What needs to be done – An exact transcript is needed of the material below, beginning at the line that contains "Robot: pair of" and continuing through its last line; nothing else should appear.

─── Exercise data ───

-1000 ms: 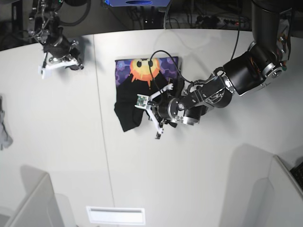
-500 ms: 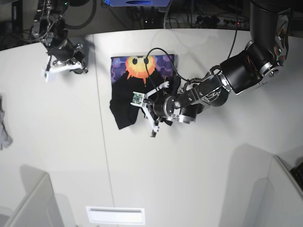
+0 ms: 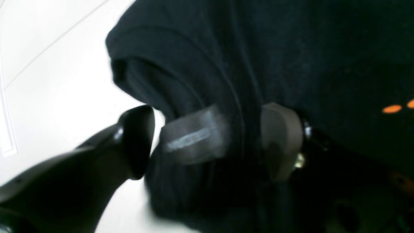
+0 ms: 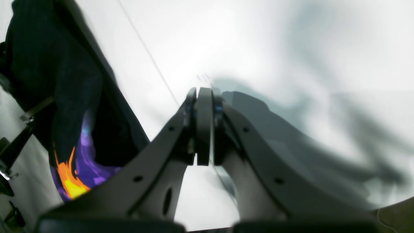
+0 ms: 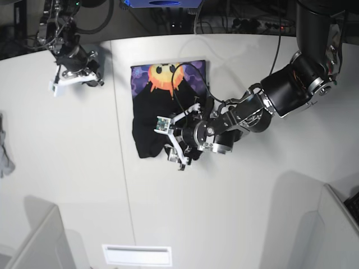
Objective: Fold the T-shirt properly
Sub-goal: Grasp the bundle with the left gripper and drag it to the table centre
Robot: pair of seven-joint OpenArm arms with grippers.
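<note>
Since a second ago our left gripper (image 5: 175, 147) has slid toward the shirt's lower edge and spread its jaws; the shirt (image 5: 162, 106) has shifted a little with it. It lies on the table (image 5: 73, 168), partly folded, sun print at the far end.

The risk we see: black cloth sits between the spread fingers (image 3: 281, 139), and a hem tag too, so pulling away could snag the fold and drag it open.

That gripper stands wide and grips nothing, though cloth touches it. Our right gripper (image 4: 203, 126) is closed and empty, held off beside the shirt.
</note>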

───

Written response –
Robot: pair of seven-joint OpenArm arms with grippers.
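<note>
Since a second ago our left gripper (image 5: 175, 147) has slid toward the shirt's lower edge and spread its jaws; the shirt (image 5: 162, 106) has shifted a little with it. It lies on the table (image 5: 73, 168), partly folded, sun print at the far end.

The risk we see: black cloth sits between the spread fingers (image 3: 281, 139), and a hem tag too, so pulling away could snag the fold and drag it open.

That gripper stands wide and grips nothing, though cloth touches it. Our right gripper (image 4: 203, 126) is closed and empty, held off beside the shirt.
</note>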

No additional response is needed to complete this exercise.